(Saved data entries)
· · ·

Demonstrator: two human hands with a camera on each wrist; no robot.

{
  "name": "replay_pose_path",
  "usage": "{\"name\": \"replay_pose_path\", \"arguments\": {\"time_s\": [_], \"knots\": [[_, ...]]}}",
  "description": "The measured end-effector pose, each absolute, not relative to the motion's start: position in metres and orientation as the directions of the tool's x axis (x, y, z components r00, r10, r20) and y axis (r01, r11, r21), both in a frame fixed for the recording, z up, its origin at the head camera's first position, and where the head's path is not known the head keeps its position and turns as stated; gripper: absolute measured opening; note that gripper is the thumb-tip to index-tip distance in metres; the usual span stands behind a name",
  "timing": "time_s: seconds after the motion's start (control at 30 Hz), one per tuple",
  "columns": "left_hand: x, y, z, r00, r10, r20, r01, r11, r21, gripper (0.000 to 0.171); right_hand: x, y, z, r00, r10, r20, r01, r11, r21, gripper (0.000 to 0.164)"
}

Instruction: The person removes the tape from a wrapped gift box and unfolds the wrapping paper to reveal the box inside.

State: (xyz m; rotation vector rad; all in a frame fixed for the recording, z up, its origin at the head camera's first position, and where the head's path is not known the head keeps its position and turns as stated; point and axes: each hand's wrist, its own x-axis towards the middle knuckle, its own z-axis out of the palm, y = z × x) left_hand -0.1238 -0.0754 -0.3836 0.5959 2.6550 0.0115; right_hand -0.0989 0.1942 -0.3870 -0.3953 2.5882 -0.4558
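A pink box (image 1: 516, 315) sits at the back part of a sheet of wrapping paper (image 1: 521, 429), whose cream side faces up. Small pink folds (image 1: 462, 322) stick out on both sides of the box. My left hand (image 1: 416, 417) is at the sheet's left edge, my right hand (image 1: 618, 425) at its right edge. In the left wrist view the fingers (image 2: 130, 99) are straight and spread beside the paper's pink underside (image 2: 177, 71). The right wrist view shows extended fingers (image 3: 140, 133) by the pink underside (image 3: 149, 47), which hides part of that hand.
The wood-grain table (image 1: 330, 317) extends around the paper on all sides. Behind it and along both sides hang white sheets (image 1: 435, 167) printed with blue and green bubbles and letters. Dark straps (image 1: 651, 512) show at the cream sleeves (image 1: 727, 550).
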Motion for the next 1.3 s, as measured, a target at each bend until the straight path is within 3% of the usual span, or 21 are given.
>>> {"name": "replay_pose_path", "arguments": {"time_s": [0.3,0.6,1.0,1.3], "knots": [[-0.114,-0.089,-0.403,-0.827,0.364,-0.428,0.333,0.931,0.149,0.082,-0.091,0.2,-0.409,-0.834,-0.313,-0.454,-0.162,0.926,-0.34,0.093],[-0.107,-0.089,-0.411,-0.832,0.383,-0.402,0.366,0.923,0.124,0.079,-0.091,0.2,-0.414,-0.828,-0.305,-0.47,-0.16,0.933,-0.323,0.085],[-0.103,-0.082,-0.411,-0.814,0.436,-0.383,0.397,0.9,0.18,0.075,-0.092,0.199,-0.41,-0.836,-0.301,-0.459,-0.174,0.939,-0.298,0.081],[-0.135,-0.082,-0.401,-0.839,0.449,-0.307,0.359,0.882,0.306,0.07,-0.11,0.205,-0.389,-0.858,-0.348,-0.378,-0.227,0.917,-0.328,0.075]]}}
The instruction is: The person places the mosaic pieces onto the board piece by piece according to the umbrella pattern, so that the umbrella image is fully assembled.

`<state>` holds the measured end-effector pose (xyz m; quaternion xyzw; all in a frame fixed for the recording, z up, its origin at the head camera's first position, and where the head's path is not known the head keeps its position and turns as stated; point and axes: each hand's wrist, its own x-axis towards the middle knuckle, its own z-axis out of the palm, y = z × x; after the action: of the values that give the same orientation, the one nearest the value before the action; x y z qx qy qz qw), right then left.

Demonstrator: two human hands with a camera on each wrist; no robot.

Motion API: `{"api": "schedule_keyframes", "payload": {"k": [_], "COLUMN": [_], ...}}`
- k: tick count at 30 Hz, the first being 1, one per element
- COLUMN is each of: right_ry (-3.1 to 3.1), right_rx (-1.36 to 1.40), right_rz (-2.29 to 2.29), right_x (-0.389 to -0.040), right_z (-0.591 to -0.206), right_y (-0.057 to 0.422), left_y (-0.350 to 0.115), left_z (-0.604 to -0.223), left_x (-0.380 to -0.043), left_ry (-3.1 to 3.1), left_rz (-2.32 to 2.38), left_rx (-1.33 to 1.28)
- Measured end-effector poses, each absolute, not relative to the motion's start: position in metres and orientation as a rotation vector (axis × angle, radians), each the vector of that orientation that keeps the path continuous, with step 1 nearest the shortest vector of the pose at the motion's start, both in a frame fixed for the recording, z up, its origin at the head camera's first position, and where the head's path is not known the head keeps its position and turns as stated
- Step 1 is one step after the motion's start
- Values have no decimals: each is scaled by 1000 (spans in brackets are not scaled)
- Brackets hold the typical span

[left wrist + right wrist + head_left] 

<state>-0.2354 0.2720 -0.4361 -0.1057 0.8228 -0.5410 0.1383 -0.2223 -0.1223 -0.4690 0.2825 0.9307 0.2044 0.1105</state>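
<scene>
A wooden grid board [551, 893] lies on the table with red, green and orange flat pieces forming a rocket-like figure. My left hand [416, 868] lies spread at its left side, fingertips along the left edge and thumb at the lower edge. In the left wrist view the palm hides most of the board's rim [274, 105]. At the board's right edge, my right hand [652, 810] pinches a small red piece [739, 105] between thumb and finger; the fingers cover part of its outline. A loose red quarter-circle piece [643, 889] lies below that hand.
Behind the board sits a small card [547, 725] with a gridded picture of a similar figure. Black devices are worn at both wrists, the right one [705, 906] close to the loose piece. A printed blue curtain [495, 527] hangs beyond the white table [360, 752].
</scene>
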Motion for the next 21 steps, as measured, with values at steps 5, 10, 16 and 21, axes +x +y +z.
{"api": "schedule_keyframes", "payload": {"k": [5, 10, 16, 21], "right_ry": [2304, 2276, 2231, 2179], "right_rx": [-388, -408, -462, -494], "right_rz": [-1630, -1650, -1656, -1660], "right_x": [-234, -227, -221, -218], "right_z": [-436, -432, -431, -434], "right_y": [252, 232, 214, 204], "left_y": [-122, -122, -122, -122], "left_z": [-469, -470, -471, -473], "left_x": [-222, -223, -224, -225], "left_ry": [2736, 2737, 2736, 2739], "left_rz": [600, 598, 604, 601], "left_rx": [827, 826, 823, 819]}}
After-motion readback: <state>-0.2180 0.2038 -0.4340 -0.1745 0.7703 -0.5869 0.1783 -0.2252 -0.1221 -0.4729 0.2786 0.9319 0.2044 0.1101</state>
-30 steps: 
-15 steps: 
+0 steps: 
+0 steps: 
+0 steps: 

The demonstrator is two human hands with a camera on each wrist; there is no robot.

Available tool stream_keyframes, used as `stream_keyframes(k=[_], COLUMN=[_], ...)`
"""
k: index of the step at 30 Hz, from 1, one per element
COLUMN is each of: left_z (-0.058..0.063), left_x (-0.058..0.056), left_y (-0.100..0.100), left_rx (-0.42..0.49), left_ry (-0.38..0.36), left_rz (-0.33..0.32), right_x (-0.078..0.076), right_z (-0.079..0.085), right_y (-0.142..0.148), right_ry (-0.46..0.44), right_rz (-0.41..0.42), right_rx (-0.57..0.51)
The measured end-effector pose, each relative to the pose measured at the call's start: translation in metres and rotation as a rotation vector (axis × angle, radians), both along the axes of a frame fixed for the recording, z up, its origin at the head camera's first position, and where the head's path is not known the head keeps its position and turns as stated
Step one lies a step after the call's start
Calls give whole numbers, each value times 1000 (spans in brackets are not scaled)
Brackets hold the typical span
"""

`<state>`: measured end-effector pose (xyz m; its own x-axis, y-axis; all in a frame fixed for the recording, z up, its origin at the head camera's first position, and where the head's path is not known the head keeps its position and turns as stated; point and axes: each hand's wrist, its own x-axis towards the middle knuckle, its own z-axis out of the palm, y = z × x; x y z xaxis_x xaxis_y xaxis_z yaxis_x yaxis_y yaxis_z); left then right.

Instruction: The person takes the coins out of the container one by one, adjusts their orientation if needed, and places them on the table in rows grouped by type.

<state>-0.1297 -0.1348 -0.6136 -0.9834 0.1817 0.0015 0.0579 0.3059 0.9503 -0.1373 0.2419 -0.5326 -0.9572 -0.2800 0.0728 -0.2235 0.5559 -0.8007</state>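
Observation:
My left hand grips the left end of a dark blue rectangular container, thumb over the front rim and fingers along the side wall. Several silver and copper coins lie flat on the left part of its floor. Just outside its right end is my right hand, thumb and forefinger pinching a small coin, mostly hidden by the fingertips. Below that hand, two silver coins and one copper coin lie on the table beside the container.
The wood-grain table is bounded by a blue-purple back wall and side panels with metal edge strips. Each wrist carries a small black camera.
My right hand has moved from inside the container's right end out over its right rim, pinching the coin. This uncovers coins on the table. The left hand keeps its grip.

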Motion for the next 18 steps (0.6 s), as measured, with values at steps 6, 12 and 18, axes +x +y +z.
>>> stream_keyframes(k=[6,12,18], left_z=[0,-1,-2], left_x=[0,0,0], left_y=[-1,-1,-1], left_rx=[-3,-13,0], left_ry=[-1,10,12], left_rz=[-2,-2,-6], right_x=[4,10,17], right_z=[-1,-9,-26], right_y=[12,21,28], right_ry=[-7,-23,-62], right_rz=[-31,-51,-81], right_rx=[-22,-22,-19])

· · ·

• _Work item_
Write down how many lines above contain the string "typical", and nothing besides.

• _Result of this exercise_
2